The day that I wrote the last article for this magazine was the day that Kwasi Kwarteng lost his job as the Chancellor of the Exchequer and now, of course, Liz Truss is no longer Prime Minister. The (hopefully!) safer hands of Rishi Sunak and Jeremy Hunt seem to be bringing some semblance of stability to economy in the UK, and this can only be a good thing for the housing market.
One of the key issues that always affects the housing market is the level of interest rates and the impact on the affordability of mortgages. The global economic problems and the mini-budget caused interest rates to rise sharply.
The mortgage market is certainly not what it was. However, it must be said, that this was always going to happen and we are now seeing fixed rate mortgage deals beginning to reduce following the spike after the mini-budget. We have been used to the cost of borrowing being incredibly low for a long time, and this was never going to continue indefinitely.

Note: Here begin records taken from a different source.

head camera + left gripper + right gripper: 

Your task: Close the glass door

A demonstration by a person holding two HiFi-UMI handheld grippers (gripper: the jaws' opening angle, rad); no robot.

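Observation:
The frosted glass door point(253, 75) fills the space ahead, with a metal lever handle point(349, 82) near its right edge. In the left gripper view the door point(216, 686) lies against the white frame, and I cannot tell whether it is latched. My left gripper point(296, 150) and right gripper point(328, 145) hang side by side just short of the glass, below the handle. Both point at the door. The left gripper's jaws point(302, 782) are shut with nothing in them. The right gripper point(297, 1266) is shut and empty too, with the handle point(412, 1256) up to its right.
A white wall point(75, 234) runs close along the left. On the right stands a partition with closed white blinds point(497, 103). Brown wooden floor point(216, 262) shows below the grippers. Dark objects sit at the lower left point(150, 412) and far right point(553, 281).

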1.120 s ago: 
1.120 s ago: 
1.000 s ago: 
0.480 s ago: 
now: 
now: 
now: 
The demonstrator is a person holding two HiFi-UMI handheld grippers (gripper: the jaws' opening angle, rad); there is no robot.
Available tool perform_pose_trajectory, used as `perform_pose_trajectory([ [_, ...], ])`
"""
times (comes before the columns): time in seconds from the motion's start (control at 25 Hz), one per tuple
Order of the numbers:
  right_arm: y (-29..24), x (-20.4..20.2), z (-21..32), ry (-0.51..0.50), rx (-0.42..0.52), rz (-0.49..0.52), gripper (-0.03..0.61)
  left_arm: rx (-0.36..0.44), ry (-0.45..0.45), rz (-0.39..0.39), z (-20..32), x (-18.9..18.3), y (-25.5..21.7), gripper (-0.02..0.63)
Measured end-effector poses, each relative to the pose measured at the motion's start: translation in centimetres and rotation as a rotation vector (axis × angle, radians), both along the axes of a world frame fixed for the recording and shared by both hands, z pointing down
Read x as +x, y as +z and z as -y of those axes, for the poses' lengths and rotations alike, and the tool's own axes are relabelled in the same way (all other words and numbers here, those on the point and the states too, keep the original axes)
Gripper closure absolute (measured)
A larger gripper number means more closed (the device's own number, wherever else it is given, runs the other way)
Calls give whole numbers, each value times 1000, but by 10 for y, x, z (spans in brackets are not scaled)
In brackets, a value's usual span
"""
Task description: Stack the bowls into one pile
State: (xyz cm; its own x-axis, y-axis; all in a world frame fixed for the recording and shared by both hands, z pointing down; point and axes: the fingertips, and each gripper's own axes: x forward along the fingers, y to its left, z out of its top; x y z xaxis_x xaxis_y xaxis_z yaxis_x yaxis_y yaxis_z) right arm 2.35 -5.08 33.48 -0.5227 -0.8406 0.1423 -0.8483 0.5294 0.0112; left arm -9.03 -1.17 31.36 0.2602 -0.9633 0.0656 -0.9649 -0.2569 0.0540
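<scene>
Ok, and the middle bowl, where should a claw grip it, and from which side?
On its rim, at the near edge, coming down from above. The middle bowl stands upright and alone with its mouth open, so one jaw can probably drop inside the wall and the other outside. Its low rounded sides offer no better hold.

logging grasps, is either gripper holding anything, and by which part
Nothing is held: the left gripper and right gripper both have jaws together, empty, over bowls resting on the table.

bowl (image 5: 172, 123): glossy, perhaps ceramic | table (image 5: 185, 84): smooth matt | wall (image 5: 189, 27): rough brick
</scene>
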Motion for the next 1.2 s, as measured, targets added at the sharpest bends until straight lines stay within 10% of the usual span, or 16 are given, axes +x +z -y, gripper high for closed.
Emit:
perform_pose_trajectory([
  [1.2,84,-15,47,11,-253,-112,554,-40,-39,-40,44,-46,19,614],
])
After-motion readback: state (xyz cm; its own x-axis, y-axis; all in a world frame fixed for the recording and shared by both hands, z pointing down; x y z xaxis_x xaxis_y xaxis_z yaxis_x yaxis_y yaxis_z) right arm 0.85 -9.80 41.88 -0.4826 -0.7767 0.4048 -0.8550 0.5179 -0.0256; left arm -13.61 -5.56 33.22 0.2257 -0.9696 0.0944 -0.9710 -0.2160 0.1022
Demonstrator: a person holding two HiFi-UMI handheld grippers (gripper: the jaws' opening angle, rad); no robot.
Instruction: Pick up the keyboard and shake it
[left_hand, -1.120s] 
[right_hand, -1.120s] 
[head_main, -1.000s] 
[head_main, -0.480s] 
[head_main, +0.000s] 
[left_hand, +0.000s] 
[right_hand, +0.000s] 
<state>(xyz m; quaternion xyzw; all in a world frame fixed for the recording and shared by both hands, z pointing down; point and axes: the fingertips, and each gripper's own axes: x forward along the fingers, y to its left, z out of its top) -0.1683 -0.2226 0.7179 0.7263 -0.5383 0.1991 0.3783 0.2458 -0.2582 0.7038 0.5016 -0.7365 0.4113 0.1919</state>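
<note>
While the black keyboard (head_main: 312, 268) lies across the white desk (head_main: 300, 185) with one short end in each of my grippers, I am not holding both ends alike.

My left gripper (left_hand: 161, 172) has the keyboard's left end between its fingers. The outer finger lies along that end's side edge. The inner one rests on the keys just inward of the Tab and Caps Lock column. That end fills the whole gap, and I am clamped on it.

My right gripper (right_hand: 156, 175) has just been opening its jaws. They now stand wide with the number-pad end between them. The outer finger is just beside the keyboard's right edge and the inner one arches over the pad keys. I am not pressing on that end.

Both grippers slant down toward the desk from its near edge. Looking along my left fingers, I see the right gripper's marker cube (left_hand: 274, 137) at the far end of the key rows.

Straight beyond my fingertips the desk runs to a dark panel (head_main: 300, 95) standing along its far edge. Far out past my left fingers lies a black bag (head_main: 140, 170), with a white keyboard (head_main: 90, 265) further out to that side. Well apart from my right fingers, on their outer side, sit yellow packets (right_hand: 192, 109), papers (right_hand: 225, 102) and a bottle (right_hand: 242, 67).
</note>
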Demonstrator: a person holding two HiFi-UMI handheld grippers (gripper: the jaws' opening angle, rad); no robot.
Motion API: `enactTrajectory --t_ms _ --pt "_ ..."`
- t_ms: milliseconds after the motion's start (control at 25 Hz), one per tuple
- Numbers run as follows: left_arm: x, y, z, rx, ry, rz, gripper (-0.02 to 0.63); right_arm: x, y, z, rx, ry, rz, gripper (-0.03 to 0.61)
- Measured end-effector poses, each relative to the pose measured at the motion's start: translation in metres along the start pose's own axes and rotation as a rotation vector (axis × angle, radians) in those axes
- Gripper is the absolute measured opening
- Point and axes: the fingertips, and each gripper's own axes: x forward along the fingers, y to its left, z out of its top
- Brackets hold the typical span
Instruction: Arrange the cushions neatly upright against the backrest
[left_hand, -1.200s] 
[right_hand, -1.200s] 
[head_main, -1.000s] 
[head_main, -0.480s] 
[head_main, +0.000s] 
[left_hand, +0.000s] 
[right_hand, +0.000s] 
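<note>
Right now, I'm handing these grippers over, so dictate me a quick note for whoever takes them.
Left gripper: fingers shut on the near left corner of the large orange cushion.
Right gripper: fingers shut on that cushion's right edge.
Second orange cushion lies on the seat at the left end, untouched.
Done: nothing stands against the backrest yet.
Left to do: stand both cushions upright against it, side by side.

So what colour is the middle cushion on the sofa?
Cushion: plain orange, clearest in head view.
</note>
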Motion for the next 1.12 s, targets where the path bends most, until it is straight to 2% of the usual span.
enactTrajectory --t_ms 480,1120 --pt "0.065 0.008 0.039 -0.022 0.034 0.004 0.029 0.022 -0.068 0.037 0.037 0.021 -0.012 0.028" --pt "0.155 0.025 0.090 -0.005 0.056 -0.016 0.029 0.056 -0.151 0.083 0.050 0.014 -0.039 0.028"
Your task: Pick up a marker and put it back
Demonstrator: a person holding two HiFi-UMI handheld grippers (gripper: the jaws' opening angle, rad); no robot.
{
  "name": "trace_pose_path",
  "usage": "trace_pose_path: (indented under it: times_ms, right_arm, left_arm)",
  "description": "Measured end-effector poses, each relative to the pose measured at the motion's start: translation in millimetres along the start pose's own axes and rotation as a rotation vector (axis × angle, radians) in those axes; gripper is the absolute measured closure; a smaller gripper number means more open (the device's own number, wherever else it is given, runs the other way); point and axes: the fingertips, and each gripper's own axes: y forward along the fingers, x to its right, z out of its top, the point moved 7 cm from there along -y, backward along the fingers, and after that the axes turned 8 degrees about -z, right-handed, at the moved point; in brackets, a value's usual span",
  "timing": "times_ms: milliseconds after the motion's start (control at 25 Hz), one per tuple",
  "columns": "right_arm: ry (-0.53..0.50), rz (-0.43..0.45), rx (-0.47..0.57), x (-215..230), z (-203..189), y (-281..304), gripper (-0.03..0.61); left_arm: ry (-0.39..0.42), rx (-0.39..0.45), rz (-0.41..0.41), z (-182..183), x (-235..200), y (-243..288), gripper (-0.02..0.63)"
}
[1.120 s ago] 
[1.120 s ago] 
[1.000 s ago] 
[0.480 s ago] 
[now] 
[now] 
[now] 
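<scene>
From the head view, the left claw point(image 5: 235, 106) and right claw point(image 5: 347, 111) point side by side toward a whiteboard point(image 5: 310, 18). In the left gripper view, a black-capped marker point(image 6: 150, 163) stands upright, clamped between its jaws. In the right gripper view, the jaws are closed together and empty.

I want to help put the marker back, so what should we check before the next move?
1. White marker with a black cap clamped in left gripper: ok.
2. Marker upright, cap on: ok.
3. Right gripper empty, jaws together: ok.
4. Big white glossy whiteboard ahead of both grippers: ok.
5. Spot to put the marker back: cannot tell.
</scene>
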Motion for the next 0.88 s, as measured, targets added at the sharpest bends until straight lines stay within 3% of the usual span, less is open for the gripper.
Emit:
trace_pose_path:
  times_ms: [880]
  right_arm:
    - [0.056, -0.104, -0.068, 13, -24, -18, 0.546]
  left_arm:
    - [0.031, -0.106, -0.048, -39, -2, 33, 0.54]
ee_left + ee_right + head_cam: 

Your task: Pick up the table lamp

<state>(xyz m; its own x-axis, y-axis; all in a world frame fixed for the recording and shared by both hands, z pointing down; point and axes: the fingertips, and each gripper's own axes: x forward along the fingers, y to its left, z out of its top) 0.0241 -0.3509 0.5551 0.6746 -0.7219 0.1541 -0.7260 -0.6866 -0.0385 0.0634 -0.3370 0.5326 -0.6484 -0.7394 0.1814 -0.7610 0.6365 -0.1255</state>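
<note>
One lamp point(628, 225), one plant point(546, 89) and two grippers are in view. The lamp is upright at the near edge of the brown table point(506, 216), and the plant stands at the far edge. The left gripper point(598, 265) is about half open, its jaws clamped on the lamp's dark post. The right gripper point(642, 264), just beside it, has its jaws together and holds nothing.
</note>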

A client of mine reflected last week that, when he bought the house he currently lives in, his mortgage rate was 18%! We are nowhere near that position now, and it is incredibly unlikely that we will see that level of rate return, so maybe now is the time to reassess our spending habits and accept that mortgages, whilst not as cheap as they were, are not as bad as they could be!
One sector of the market that is struggling somewhat is the Private Rented Sector (PRS) and the Autumn Statement form the Chancellor has not helped private landlords. The exempt amount for Capital Gains Tax has been more than halved from £12,300 to £6,000 – and then to £3,000 from April 2024. This follows recent changes including slashing mortgage interest rate relief and an extra three per cent of stamp duty being payable on properties bought to rent. It is estimated more than 250,000 properties have already been taken out of the sector at a time of record demand. The latest change in the rules is likely to encourage more private landlords to leave the field, which is only going to exacerbate problems for tenants and also for councils who are seeing their social housing lists rising. I genuinely feel that more thought should be given to helping private landlords who are, in fact, providing much needed housing.
2023 is nearly upon us and it remains to be seen how the year will unfold. Will the cost of living continue to rise and how will the economy fare? We also need to see what occurs within the housing market.
Whatever happens I hope that 2023 treats you well and I wish you, and yours, all of the best for the year ahead!